— Work instructions —
Would you retype exactly the lines below, starting with the one that has "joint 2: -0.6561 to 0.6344" and going on through the one that has "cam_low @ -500", with no pictures and nothing else?

-- Dataset extract follows --

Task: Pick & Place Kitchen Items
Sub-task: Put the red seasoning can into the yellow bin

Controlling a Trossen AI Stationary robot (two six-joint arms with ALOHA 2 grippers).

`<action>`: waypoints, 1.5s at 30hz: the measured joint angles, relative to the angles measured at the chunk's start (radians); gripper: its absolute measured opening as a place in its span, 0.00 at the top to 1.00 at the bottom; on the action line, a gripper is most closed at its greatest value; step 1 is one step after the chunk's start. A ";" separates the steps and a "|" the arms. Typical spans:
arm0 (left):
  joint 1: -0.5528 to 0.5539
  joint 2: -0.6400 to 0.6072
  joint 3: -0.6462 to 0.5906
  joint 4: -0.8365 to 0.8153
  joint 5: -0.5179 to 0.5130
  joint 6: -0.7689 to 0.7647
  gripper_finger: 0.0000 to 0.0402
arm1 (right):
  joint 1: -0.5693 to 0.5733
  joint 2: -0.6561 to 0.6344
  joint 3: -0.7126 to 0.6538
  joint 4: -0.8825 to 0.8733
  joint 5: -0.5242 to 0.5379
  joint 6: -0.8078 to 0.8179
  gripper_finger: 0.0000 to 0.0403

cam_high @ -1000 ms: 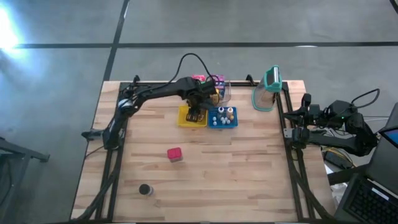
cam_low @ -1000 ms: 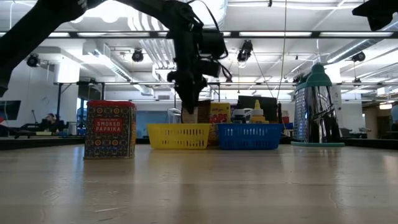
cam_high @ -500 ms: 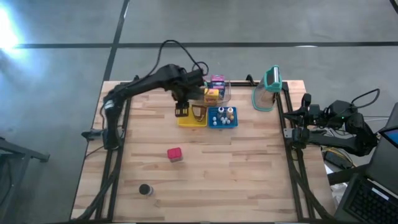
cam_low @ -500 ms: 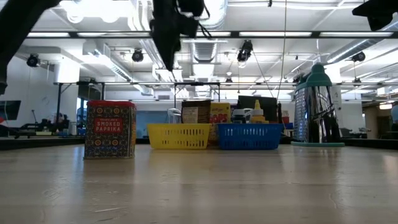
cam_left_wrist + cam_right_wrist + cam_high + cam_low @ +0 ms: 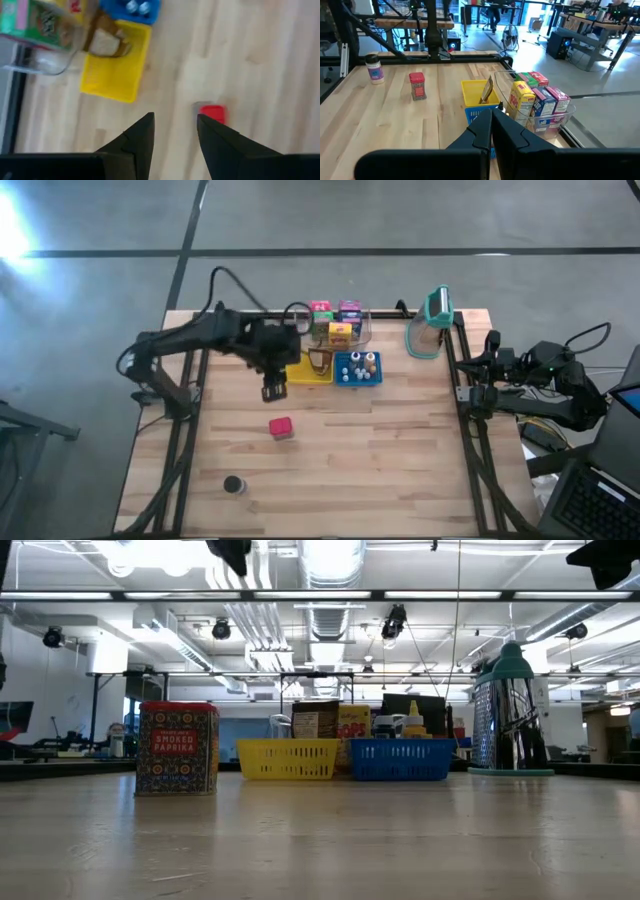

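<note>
I have the left gripper (image 5: pixel 272 391) raised above the tabletop, just in front of the yellow basket (image 5: pixel 300 372) and on the far side of the red tin (image 5: pixel 281 428). In the left wrist view its two fingers (image 5: pixel 145 134) stand apart with bare wood between them; nothing is clamped. The right gripper (image 5: pixel 491 125) waits off the right edge of the tabletop with its fingers pressed together and empty.

Item positions:
- The red tin stands upright in the middle of the left half of the tabletop, well apart from both baskets.
- A small dark-capped jar (image 5: pixel 234 485) stands near the front left corner.
- A brown packet (image 5: pixel 318 361) leans inside the yellow basket, at its right side.
- Small white-capped bottles (image 5: pixel 362 364) fill the blue basket (image 5: pixel 343 377), which touches the yellow basket on its right.
- Coloured cartons (image 5: pixel 340 320) sit in a clear tray (image 5: pixel 364 326) at the far edge, behind the baskets.

Judgement of step: the left arm is between items, empty, with the red tin as the likely next pick.

Next move requirements: I would carry the gripper toward the front edge until it is centred over the tin, set the fingers across its flat sides, descend, then close. The present gap looks narrow for the tin, so I would widen it before descending.
</note>
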 joint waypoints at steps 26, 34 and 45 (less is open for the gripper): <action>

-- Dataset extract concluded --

— Reply to the exercise —
  joint 2: -0.6561 to 0.6344
  joint 3: -0.7126 to 0.6538
  joint 4: -0.8825 to 0.8733
  joint 5: -0.5242 to 0.5379
  joint 6: -0.8078 to 0.8179
  gripper_finger: 0.0000 to 0.0403

cam_high @ -1000 ms: 
cam_low @ -1000 ms: 
cam_high @ -500 ms: 
cam_low @ -500 ms: 

No part of the answer remains open.